PROBLEM DESCRIPTION:
Starting with the line with "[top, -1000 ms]" in the entries below and going on through the line with "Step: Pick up", output every line exactly and nothing more. No pictures.

━━━ SUPPLIED DATA

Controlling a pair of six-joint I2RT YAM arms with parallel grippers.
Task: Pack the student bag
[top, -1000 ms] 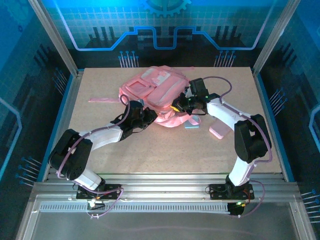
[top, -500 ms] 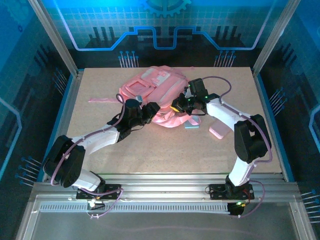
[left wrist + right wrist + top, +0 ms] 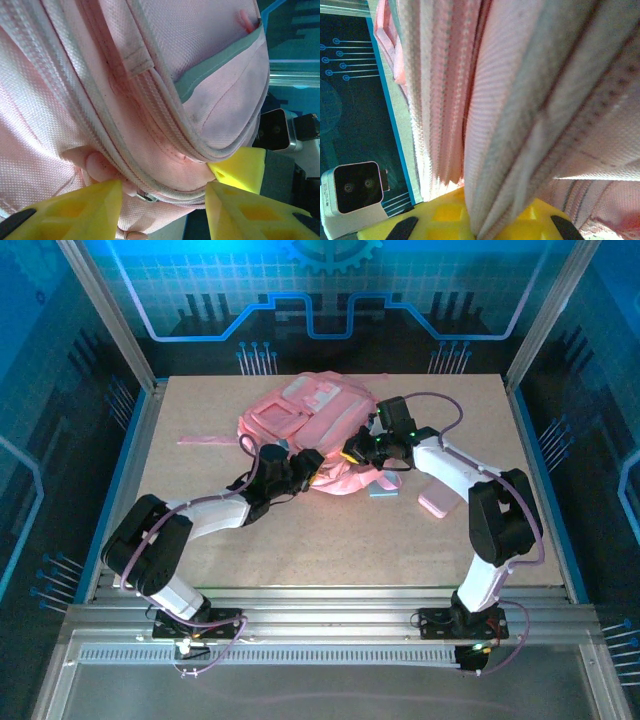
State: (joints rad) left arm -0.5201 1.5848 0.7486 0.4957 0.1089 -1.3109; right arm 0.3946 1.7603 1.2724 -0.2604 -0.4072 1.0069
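At the near edge of the bag [image 3: 305, 415], right gripper [image 3: 480, 220] pinches fabric (bracing, probably); left gripper [image 3: 162, 187] gapes astride the zipper [image 3: 172, 137]. Unzipping next needs the pull [image 3: 145, 196] gripped.

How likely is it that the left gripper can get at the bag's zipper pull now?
Likely yes: the left gripper stands open by the student bag, and the metal zipper pull lies bare between its fingers, nothing across it.

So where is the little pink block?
The pink block lies on the right side of the table in the top view, just right of a small blue block that sits by the bag.
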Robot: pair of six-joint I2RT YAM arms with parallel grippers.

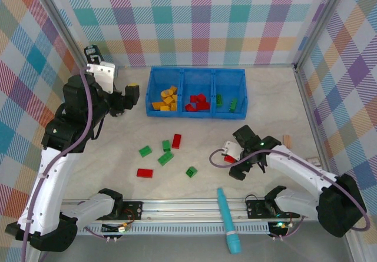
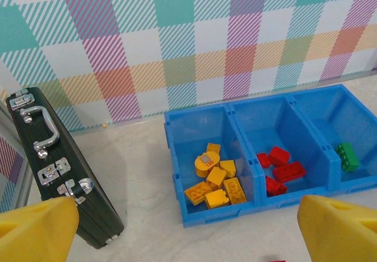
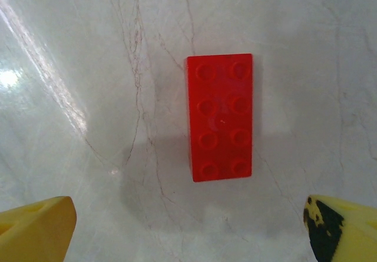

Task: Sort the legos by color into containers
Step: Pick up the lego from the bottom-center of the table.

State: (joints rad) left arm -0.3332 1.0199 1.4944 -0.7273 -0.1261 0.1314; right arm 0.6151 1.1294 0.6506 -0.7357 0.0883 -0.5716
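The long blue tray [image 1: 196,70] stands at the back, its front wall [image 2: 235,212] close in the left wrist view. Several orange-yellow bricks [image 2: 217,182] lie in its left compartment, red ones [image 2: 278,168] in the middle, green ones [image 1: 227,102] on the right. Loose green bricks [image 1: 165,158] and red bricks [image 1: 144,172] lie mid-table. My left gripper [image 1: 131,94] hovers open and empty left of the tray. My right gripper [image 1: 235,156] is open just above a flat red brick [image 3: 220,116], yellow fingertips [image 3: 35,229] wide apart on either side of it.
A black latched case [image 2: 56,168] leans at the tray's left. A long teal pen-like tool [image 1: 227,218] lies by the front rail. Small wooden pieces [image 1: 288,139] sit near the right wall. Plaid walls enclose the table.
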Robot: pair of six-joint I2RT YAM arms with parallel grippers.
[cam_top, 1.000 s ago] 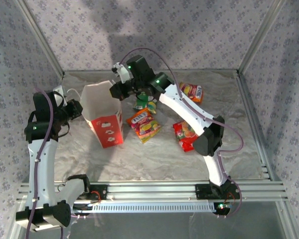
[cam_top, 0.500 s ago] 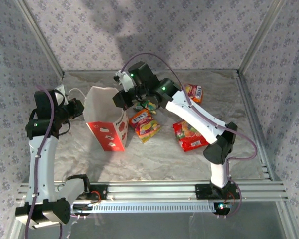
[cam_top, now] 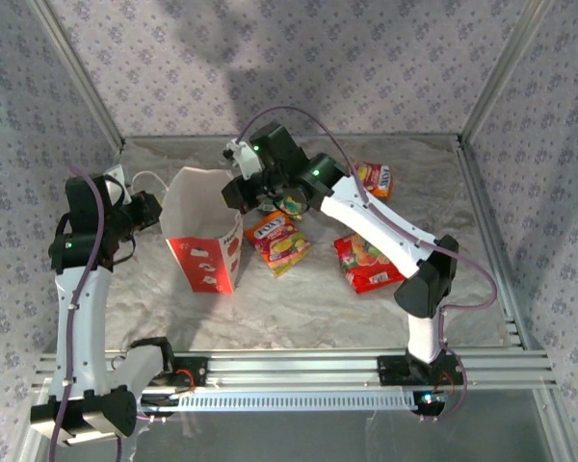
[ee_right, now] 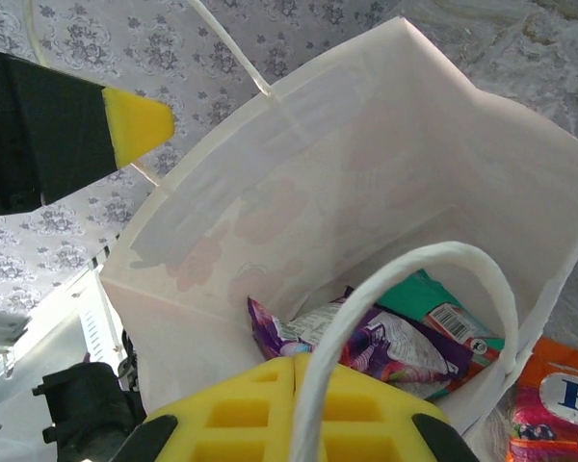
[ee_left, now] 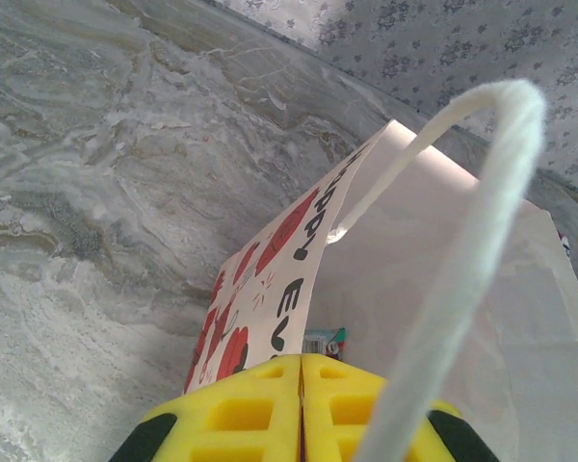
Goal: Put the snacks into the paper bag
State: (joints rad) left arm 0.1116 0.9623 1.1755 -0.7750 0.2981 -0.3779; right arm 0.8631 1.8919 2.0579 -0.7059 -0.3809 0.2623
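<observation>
The paper bag (cam_top: 204, 241) stands open on the table, white above, red below. My left gripper (cam_top: 157, 210) (ee_left: 302, 358) is shut on its left cord handle (ee_left: 482, 221). Across the mouth my right gripper (cam_top: 237, 191) (ee_right: 294, 361) is shut on the other cord handle (ee_right: 433, 255). Inside the bag (ee_right: 299, 164) lie a purple snack (ee_right: 385, 342) and a teal one (ee_right: 443, 308) (ee_left: 325, 342). On the table lie an orange-pink packet (cam_top: 279, 239), a red fruit-print packet (cam_top: 364, 262), an orange-yellow packet (cam_top: 371, 177) and a green packet (cam_top: 281, 202), partly hidden under the right arm.
The marbled table (cam_top: 299, 298) is walled by patterned panels with metal posts (cam_top: 77, 72). An aluminium rail (cam_top: 299, 371) runs along the near edge. The right arm (cam_top: 385, 226) reaches across the loose packets. Free room lies in front of the bag.
The right gripper has shifted a little right and nearer with its handle, and the bag's mouth stands wider. The left arm has hardly moved.
</observation>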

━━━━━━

SOLUTION TO THE PROBLEM:
[top, -1000 ms] 
[top, -500 ms] 
[left wrist + right wrist + top, +0 ms] 
State: (joints rad) left arm -0.5201 1.5848 0.7486 0.4957 0.1089 -1.3109; right arm 0.3946 1.7603 1.2724 -0.2604 -0.4072 1.0069
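At the near edge of the bag [image 3: 305, 415], right gripper [image 3: 480, 220] pinches fabric (bracing, probably); left gripper [image 3: 162, 187] gapes astride the zipper [image 3: 172, 137]. Unzipping next needs the pull [image 3: 145, 196] gripped.

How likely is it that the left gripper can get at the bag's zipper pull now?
Likely yes: the left gripper stands open by the student bag, and the metal zipper pull lies bare between its fingers, nothing across it.

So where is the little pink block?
The pink block lies on the right side of the table in the top view, just right of a small blue block that sits by the bag.
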Robot: pair of six-joint I2RT YAM arms with parallel grippers.


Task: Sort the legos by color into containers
Step: Pick up the lego from the bottom-center of the table.

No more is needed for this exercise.